Sunday, March 03, 2024  |



Leo Santa Cruz finally arrives: Weekend Review

Fighters Network


Leo Santa Cruz: We knew the two-division titleholder was good; we just didn’t know how good because he had never faced a truly elite opponent even though he has been a professional since 2006. Now we have a good idea. Santa Cruz overcame the biggest challenge of his career by both outboxing and outslugging a determined Abner Mares to win a majority, yet convincing decision in front 13,109 screaming hometown fans at Staples Center in downtown Los Angeles. Santa Cruz picked Mares apart from the outside when he could and generally got the better of many wild exchanges inside, prompting two judges to give him nine out of the 12 rounds and the WBA featherweight title. I am now convinced that Santa Cruz (31-0-1, 17 knockouts) has the all-around ability to compete with anyone, including Gary Russell Jr.
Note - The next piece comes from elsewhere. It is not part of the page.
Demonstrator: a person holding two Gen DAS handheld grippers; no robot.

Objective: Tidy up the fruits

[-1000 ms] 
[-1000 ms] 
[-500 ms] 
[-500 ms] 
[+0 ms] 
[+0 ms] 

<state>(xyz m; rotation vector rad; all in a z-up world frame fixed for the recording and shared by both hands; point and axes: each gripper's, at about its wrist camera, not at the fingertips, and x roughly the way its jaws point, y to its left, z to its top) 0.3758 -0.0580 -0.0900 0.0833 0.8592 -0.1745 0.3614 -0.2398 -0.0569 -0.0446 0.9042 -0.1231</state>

Russell, the WBC titleholder, is a logical opponent for Santa Cruz because they hold major belts and share the same promoter, PBC. The former Olympian is a terrific boxer with blazing-quick hands, which makes him a handful, but Santa Cruz is quicker than you might think and has a volume-punching style (he threw 1,057 punches Saturday) that can give a slick boxer serious trouble. That’s a terrific matchup. And the fact we’re talking about it says something about the new WBA champ: He has finally arrived.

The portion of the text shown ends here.